> [What you should do]
Transcribe the data as written, minus images.

+++ Data extract +++

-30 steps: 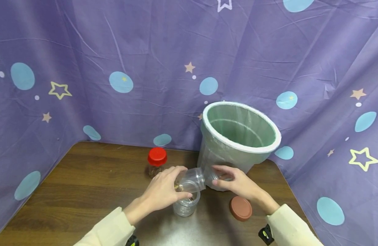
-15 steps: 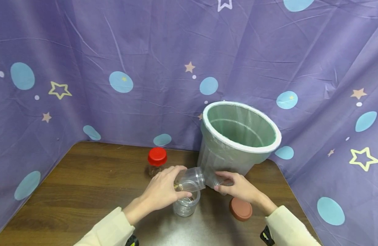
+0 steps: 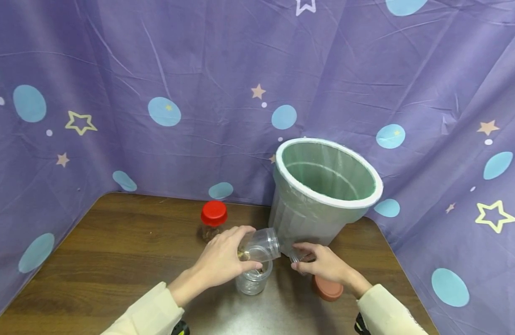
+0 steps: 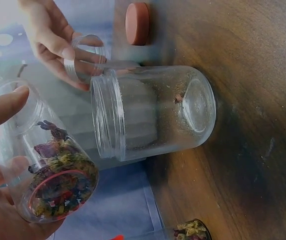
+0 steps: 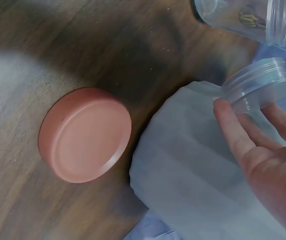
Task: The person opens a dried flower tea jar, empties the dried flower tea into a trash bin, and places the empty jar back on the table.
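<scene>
My left hand (image 3: 221, 258) grips a clear jar (image 3: 261, 244) tilted mouth to the right. Dried flowers (image 4: 65, 172) lie towards its base in the left wrist view. Below it stands an uncapped clear jar (image 3: 254, 284), with only a small reddish bit (image 4: 178, 98) seen near its bottom. To the right, my right hand (image 3: 326, 266) pinches a clear screw lid (image 5: 257, 85) between thumb and fingers, apart from both jars. A brownish-pink lid (image 3: 328, 289) lies on the table just in front of that hand, partly covered by it in the head view.
A large pale bin (image 3: 308, 223) with a white rim stands behind my right hand. At the back, left of the bin, is a red-capped jar (image 3: 214, 214) with dark dried contents. Purple patterned cloth (image 3: 224, 116) encloses the wooden table (image 3: 115, 260).
My right hand has moved down, nearer to me, with the clear lid, and now partly covers the pink lid. The left hand and its tilted jar have stayed in place.
</scene>
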A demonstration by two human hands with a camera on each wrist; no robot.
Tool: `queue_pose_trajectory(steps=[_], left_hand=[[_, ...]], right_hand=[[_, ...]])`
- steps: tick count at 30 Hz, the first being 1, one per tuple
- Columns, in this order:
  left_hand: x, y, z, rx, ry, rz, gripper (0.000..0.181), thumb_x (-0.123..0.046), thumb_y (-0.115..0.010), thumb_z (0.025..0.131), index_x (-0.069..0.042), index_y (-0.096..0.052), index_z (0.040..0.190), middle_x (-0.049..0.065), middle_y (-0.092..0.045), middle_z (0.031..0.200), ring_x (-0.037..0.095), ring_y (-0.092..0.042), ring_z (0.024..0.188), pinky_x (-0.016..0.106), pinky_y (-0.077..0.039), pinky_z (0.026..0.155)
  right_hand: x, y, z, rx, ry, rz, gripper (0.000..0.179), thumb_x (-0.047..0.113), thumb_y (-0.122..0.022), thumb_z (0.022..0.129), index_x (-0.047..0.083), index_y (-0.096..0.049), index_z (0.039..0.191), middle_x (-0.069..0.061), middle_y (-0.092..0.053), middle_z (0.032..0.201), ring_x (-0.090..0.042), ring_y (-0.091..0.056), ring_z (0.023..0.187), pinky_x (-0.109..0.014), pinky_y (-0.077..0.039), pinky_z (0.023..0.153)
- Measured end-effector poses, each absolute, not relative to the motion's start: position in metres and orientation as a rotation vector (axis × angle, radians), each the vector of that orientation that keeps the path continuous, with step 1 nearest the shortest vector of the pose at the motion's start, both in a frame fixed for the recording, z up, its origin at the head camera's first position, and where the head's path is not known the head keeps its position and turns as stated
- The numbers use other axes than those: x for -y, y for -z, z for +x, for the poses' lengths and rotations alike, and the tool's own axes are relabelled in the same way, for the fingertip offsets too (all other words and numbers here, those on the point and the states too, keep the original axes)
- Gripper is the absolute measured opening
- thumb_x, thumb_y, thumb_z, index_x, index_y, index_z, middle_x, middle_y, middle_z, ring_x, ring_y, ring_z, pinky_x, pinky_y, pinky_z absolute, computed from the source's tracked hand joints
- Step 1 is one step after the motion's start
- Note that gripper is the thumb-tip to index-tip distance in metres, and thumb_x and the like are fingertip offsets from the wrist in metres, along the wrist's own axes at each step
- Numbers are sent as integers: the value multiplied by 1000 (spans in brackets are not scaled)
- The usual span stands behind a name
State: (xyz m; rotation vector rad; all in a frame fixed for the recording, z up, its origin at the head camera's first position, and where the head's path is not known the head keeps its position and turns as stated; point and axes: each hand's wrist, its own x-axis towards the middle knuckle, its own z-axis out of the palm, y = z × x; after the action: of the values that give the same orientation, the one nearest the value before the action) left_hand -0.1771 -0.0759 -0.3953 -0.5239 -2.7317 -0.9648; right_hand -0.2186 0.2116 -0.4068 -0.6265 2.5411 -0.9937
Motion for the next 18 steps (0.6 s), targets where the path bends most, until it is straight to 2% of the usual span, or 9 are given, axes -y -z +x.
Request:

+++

> [Solution for this task]
-30 steps: 
-15 steps: 
+0 steps: 
+0 steps: 
+0 steps: 
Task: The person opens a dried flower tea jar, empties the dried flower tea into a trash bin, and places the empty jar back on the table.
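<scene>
My left hand (image 3: 221, 258) grips a clear jar (image 3: 261, 244) tilted mouth to the right. Dried flowers (image 4: 65, 172) lie towards its base in the left wrist view. Below it stands an uncapped clear jar (image 3: 254, 284), with only a small reddish bit (image 4: 178, 98) seen near its bottom. To the right, my right hand (image 3: 326, 266) pinches a clear screw lid (image 5: 257, 85) between thumb and fingers, apart from both jars. A brownish-pink lid (image 3: 328, 289) lies on the table just in front of that hand, partly covered by it in the head view.
A large pale bin (image 3: 308, 223) with a white rim stands behind my right hand. At the back, left of the bin, is a red-capped jar (image 3: 214, 214) with dark dried contents. Purple patterned cloth (image 3: 224, 116) encloses the wooden table (image 3: 115, 260).
My right hand has moved down, nearer to me, with the clear lid, and now partly covers the pink lid. The left hand and its tilted jar have stayed in place.
</scene>
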A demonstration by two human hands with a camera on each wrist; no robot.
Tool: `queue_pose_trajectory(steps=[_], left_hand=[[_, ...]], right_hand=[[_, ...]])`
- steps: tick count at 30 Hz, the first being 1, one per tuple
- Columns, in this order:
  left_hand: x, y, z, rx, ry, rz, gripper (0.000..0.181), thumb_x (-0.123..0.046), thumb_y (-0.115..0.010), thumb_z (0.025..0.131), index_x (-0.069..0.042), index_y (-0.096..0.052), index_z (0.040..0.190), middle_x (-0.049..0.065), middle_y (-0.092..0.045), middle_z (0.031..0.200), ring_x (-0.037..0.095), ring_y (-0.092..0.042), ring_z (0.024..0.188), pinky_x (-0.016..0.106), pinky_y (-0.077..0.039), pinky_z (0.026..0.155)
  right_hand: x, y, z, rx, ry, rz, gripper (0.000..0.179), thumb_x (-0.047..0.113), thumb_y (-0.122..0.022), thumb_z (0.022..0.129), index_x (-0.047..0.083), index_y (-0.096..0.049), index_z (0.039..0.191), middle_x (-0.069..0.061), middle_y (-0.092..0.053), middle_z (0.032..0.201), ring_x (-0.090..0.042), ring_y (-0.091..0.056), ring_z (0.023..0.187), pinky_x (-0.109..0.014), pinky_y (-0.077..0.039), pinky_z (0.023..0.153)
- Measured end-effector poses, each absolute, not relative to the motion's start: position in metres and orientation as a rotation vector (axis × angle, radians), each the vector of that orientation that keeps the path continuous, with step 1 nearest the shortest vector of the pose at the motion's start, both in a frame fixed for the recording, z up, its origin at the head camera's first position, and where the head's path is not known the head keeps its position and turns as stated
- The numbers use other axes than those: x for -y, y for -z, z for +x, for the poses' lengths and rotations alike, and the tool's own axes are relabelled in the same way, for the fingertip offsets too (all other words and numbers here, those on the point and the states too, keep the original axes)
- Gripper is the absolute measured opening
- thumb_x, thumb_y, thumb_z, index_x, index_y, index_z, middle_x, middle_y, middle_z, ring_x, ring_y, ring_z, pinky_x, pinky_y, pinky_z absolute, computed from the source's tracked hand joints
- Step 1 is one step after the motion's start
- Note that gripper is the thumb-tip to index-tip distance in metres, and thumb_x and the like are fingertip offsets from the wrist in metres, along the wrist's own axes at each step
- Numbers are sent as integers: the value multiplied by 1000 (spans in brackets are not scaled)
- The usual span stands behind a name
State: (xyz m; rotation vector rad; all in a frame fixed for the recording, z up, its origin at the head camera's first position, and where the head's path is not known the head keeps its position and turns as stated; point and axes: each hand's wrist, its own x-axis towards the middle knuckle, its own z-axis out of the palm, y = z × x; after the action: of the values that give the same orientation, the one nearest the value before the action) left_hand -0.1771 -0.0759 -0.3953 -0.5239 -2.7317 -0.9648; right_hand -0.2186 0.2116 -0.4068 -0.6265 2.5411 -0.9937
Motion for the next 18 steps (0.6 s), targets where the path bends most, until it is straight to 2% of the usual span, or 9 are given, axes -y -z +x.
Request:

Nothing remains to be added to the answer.